BlackBerry flat against one ear and hand cupping the other to block out the traffic noise, Susan walks ahead up the sidewalk, though he can still hear bits of the conversation. “Fine,” she says. “I’ll call him in a minute. From inside. But you do realize this will only make it worse.” She seems upset but, incongruously, turns back to smile at Simon with perfect teeth. “No, of course,” she says to her sister. “I’m not trying to make you the go-between.” She nods her head quickly. “Okay, yes, love you too. Don’t stay up.” She drops the phone in her purse and slides her arm through Simon’s. “Ready?”

Raindrops clinging to a high gutter splatter down on Simon’s neck. A taxi zooms by at the end of the block, sweeping water across the curb. Briefly, he considers running after it. He could go back to the hotel, take a hot shower, stick an ugly Band-Aid on his brow, and fall asleep in front of the television. The night could end here.

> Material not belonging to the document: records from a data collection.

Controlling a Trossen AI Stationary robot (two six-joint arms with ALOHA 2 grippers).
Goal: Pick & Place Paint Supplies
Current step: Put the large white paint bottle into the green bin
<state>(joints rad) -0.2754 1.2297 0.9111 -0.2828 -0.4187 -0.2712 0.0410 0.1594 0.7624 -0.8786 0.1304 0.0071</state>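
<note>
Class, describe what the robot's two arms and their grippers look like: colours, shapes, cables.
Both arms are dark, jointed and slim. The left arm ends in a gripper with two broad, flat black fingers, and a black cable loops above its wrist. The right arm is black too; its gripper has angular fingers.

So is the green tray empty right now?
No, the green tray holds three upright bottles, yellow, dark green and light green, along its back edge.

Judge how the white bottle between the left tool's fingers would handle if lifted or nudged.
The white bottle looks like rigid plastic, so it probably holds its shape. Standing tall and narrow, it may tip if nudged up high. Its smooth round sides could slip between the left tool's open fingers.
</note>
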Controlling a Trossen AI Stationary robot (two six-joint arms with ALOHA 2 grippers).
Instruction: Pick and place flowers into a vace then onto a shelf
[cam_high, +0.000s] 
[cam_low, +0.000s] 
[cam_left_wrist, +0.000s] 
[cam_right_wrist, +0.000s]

The bouncer waves them into the club, and they shove their way to a low plastic table decorated with a plastic flower in a plastic pot and an Easy-Bake Oven. The first round of drinks arrives, in little sippy cups, and then the second and third, and Simon realizes his hand has somehow found its way to Susan’s back. His hand is under her loose shirt: warm skin, the soft knobs of her spine. Later, he knows, they will wind up at his hotel — or at her house. He doesn’t care which. He downs his drink and opens his phone. She props her chin on his shoulder, asks who it is he’s calling. Sometimes he likes to leave himself voice mails — for later, like a diary.

“Hey,” he says after the beep. “It’s me. It’s you. You’re with Susan, and she says she wants to paint your naked — what was it, my naked knees?” He laughs. “God, can you hear this?” Susan grabs the phone. “You have beautiful knees,” she says, and squeezes his right knee and then passes the phone back to him. “You hear that? Things are going to get weird tonight, man. Oh, shit.” He laughs again. “Susan? Okay, Susan just fell over. I repeat, Susan just fell over. It’s these stupid chairs. She’s all right. Listen, Simon, here’s the truth: You’re smitten. That’s what I called to say. You’re smitten. God, what a word. You’re smitten with Susan and you’re, like, a thousand feet off the ground right now. You’ve never felt like this. Hey, so I’m booking you a flight, okay? For next week. You’re coming back to town. You’re taking Susan out.” She presses her face to his and shouts into the receiver, “You promised.” Her lips so close to his, he kisses her. “This is for real,” he says. “Check your email. One-way ticket. You’re smitten with Susan, and I just needed you to know it. Also, you’re sitting in the world’s tiniest chair. That is all. Good night.”